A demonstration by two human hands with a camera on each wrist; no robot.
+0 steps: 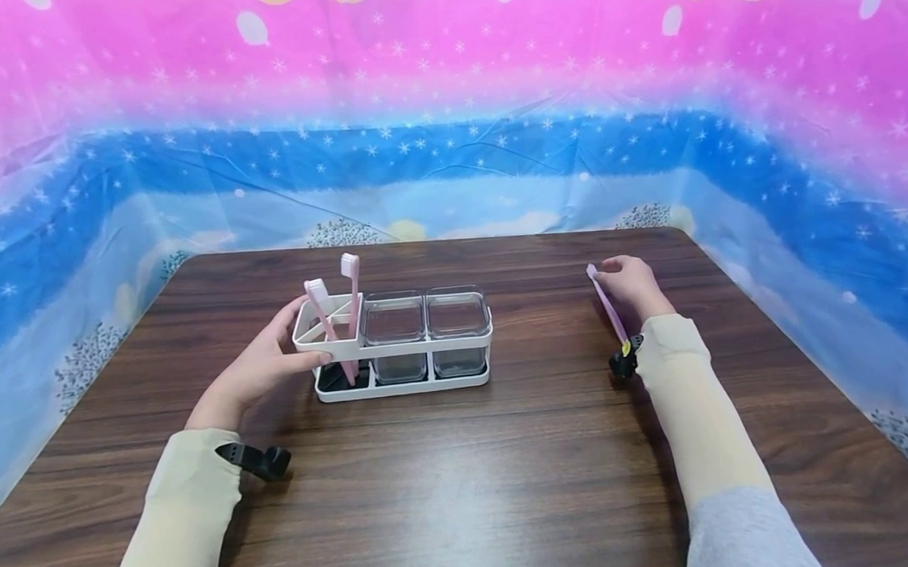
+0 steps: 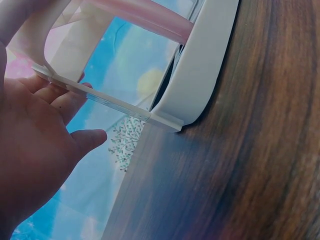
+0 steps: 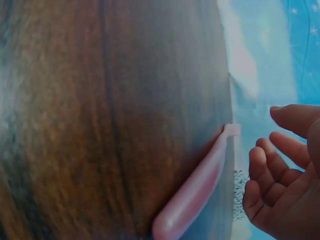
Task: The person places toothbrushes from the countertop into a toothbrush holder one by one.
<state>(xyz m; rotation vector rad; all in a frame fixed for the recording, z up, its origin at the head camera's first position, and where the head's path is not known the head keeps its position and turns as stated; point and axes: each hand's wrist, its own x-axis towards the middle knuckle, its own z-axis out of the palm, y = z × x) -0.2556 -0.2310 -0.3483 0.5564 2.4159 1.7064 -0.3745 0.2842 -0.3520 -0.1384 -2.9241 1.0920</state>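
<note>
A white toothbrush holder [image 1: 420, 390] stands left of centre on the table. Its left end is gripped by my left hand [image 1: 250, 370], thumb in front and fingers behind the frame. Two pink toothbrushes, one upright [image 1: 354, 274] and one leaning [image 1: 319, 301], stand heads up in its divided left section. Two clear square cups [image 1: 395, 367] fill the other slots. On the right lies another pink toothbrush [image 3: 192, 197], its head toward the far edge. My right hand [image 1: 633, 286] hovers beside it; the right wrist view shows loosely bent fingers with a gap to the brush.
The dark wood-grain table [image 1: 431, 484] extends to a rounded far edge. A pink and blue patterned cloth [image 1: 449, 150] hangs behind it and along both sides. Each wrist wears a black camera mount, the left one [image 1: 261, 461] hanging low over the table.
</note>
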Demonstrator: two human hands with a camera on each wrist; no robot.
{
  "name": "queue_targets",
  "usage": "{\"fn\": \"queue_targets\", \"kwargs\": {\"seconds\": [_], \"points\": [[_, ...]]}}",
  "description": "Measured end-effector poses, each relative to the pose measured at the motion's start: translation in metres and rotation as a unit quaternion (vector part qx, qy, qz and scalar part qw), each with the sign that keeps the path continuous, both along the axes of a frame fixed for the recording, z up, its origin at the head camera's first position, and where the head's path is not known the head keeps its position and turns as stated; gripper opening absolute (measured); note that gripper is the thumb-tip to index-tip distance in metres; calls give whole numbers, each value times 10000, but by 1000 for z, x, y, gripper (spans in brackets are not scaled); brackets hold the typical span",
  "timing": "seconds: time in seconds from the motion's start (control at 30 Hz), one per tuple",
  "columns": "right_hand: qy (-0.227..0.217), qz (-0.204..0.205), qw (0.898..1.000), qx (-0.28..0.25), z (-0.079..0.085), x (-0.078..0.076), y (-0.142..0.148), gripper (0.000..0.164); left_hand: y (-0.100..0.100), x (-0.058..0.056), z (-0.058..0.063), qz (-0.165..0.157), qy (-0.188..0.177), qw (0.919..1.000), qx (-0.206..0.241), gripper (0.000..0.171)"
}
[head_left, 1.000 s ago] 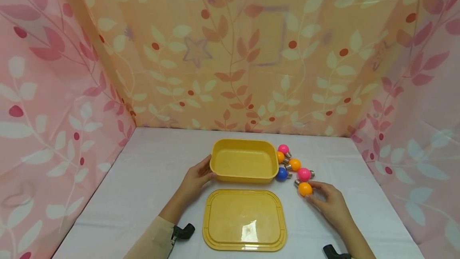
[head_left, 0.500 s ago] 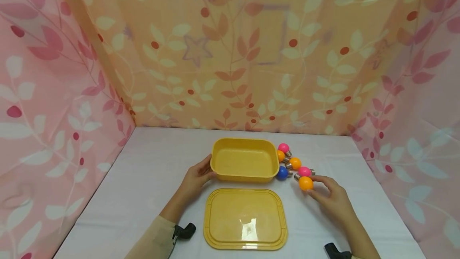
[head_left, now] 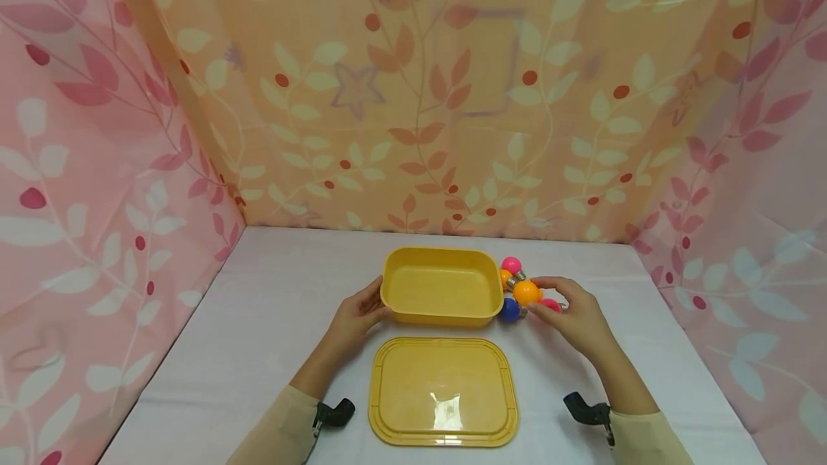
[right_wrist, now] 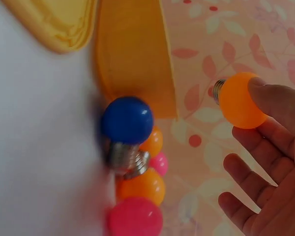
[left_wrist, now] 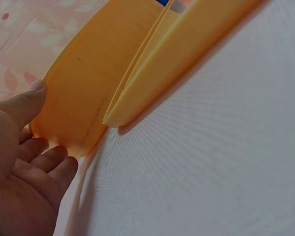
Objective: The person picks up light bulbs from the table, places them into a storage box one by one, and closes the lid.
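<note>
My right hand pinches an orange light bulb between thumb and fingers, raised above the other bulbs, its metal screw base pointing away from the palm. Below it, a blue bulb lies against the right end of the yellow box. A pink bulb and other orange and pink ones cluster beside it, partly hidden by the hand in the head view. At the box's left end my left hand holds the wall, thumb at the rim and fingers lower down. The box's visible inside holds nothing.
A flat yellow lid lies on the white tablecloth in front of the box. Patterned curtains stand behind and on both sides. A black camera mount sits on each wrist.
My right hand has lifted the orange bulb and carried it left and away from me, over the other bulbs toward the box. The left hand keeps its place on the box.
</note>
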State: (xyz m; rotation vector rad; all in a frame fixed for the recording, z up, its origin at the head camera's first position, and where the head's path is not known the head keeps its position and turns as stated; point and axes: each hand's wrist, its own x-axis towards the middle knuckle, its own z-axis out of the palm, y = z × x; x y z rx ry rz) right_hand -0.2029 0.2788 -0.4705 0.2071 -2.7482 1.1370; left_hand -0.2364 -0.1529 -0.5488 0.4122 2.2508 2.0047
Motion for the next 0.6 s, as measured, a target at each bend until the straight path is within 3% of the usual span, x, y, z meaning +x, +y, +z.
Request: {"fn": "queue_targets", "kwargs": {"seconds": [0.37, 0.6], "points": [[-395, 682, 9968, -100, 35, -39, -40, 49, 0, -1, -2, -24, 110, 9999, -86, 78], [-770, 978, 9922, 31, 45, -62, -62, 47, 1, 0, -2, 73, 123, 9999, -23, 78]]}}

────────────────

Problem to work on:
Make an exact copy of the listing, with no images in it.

Task output:
A demonstration by two human hands with a camera on each wrist; no robot.
+0 steps: 
+0 steps: 
+0 steps: 
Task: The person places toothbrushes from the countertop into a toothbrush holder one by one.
<state>(xyz m; rotation vector rad; all in a frame fixed for the recording, z up, its origin at the head camera's first position, and where the head's path is not known the head keeps its position and turns as stated; point and axes: each hand's wrist, its own x-axis towards the middle knuckle, its own z-axis out of the palm, y = z × x) -0.2556 -0.2310 -0.3483 0.5564 2.4159 1.7064 -0.3745 0.2842 -0.3520 -0.1384 -2.9241 1.0920</state>
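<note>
A white toothbrush holder [image 1: 420, 390] stands left of centre on the table. Its left end is gripped by my left hand [image 1: 250, 370], thumb in front and fingers behind the frame. Two pink toothbrushes, one upright [image 1: 354, 274] and one leaning [image 1: 319, 301], stand heads up in its divided left section. Two clear square cups [image 1: 395, 367] fill the other slots. On the right lies another pink toothbrush [image 3: 192, 197], its head toward the far edge. My right hand [image 1: 633, 286] hovers beside it; the right wrist view shows loosely bent fingers with a gap to the brush.
The dark wood-grain table [image 1: 431, 484] extends to a rounded far edge. A pink and blue patterned cloth [image 1: 449, 150] hangs behind it and along both sides. Each wrist wears a black camera mount, the left one [image 1: 261, 461] hanging low over the table.
</note>
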Demonstrator: two human hands with a camera on each wrist; no robot.
{
  "name": "queue_targets",
  "usage": "{\"fn\": \"queue_targets\", \"kwargs\": {\"seconds\": [_], \"points\": [[_, ...]]}}",
  "description": "Measured end-effector poses, each relative to the pose measured at the motion's start: translation in metres and rotation as a unit quaternion (vector part qx, qy, qz and scalar part qw), each with the sign that keeps the path continuous, both along the axes of a frame fixed for the recording, z up, its origin at the head camera's first position, and where the head's path is not known the head keeps its position and turns as stated; gripper opening absolute (measured); note that gripper is the thumb-tip to index-tip distance in metres; calls give whole numbers, each value times 10000, but by 1000 for z, x, y, gripper (spans in brackets are not scaled); brackets hold the typical span",
  "timing": "seconds: time in seconds from the motion's start (control at 30 Hz), one per tuple",
  "columns": "right_hand: qy (-0.227..0.217), qz (-0.204..0.205), qw (0.898..1.000), qx (-0.28..0.25), z (-0.079..0.085), x (-0.078..0.076), y (-0.142..0.148), gripper (0.000..0.164); left_hand: y (-0.100..0.100), x (-0.058..0.056), z (-0.058..0.063), qz (-0.165..0.157), qy (-0.188..0.177), qw (0.919..1.000), qx (-0.206..0.241), gripper (0.000..0.171)"
}
[head_left, 1.000 s ago] 
[head_left, 0.500 s ago] 
[head_left, now] 
[right_wrist, now] 
[left_wrist, now] 
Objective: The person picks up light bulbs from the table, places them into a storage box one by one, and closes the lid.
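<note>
My right hand pinches an orange light bulb between thumb and fingers, raised above the other bulbs, its metal screw base pointing away from the palm. Below it, a blue bulb lies against the right end of the yellow box. A pink bulb and other orange and pink ones cluster beside it, partly hidden by the hand in the head view. At the box's left end my left hand holds the wall, thumb at the rim and fingers lower down. The box's visible inside holds nothing.
A flat yellow lid lies on the white tablecloth in front of the box. Patterned curtains stand behind and on both sides. A black camera mount sits on each wrist.
My right hand has lifted the orange bulb and carried it left and away from me, over the other bulbs toward the box. The left hand keeps its place on the box.
</note>
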State: (xyz m; rotation vector rad; all in a frame fixed for the recording, z up, its origin at the head camera's first position, and where the head's path is not known the head keeps its position and turns as stated; point and axes: each hand's wrist, its own x-axis towards the middle knuckle, its own z-axis out of the palm, y = z × x; x y z rx ry rz) right_hand -0.2029 0.2788 -0.4705 0.2071 -2.7482 1.1370; left_hand -0.2364 -0.1529 -0.5488 0.4122 2.2508 2.0047
Motion for the next 0.6 s, as measured, a target at each bend until the straight path is within 3% of the usual span, x, y, z meaning +x, +y, +z.
Request: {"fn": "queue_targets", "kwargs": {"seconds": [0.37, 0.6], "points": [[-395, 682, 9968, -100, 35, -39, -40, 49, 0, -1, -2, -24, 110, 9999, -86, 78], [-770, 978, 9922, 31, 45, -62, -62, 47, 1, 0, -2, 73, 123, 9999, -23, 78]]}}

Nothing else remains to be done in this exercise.